From the line that holds "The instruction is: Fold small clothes" to the last line below, retype everything exactly and nothing else; omit pictures.
Segment Open
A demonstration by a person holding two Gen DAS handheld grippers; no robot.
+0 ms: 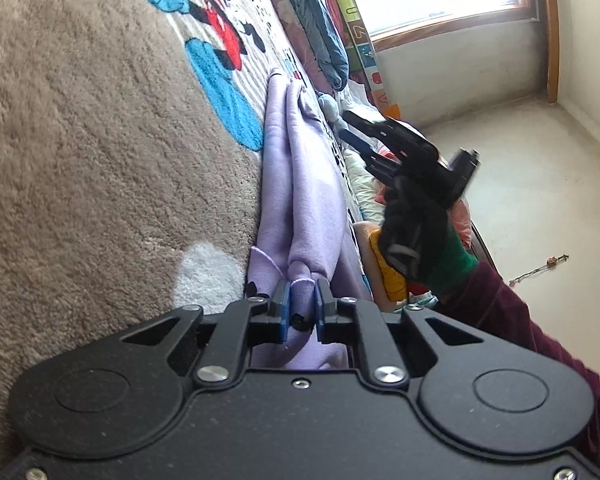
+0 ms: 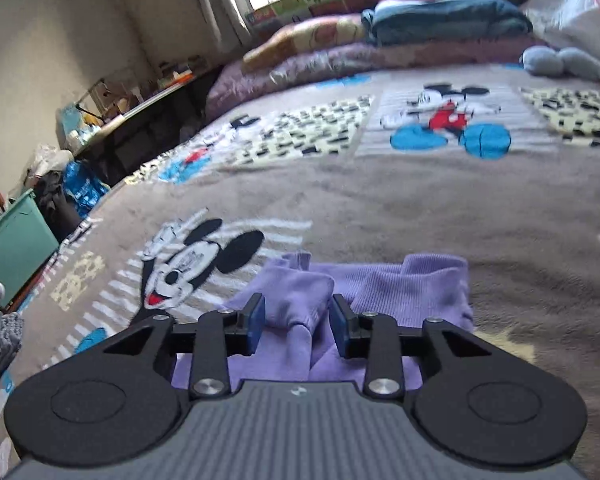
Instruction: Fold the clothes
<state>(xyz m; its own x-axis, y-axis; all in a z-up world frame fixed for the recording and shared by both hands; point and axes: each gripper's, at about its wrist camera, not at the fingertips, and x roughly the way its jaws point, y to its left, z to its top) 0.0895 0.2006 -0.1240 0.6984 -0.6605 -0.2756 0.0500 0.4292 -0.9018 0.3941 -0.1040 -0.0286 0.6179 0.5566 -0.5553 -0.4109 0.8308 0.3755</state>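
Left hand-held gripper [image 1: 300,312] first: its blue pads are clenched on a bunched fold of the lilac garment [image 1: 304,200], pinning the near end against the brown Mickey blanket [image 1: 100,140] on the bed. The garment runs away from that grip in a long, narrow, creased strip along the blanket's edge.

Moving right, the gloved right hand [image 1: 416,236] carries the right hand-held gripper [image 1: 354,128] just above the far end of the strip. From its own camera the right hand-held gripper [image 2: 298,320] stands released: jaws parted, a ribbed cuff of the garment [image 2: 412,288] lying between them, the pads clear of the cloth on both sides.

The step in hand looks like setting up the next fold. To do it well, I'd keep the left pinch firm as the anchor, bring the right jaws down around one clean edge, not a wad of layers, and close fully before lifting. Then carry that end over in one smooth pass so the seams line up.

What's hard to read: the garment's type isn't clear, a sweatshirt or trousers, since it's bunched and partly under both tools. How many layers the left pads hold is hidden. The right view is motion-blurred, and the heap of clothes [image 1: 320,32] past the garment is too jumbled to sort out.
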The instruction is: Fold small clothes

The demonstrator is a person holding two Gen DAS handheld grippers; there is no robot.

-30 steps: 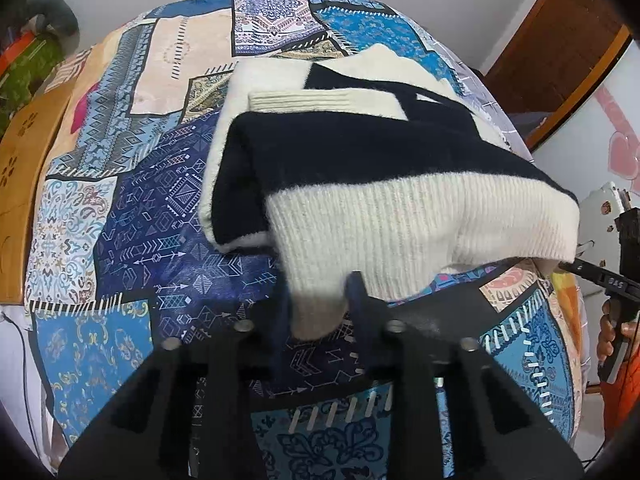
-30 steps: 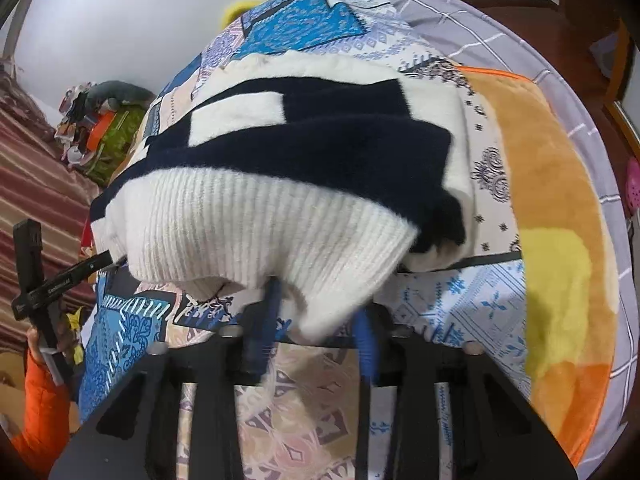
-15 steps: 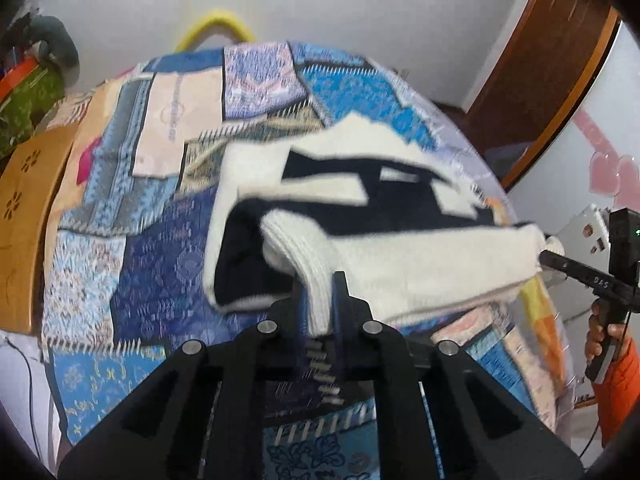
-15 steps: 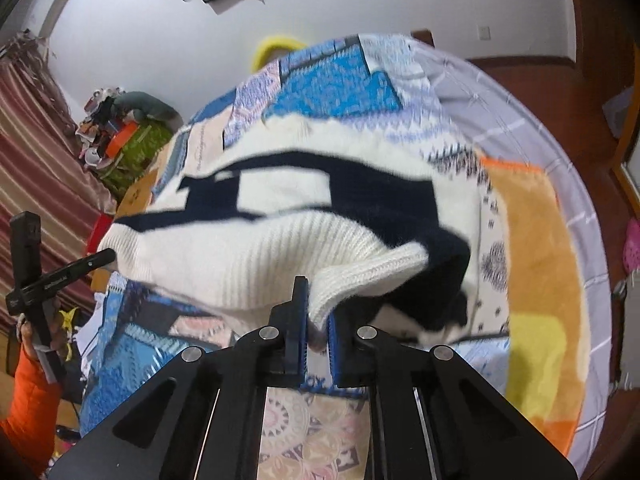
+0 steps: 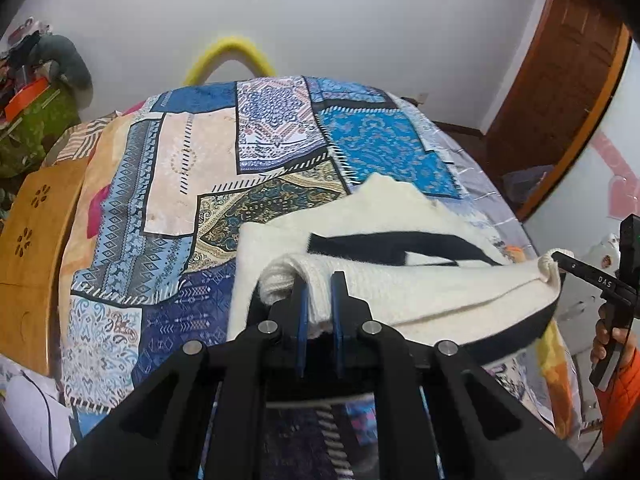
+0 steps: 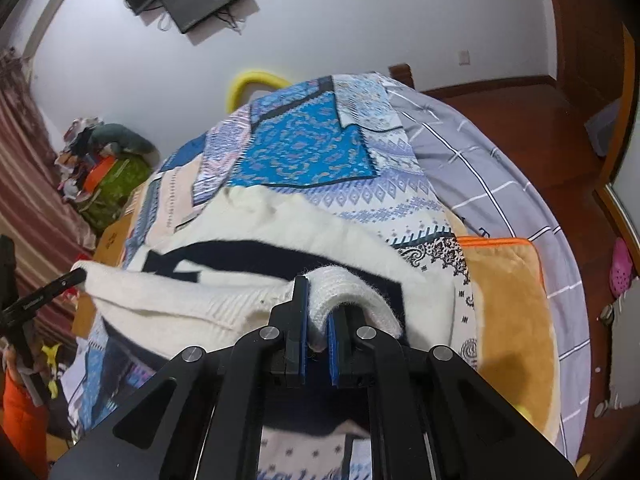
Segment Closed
- Result of this exercise -
The instruction is: Fold small clothes

The demonstrator is a person holding two Gen DAS handheld grippers; there is no robot.

-30 steps: 
-30 steps: 
-15 steps: 
-15 steps: 
+0 steps: 
+0 steps: 

There's nothing left to add to the output.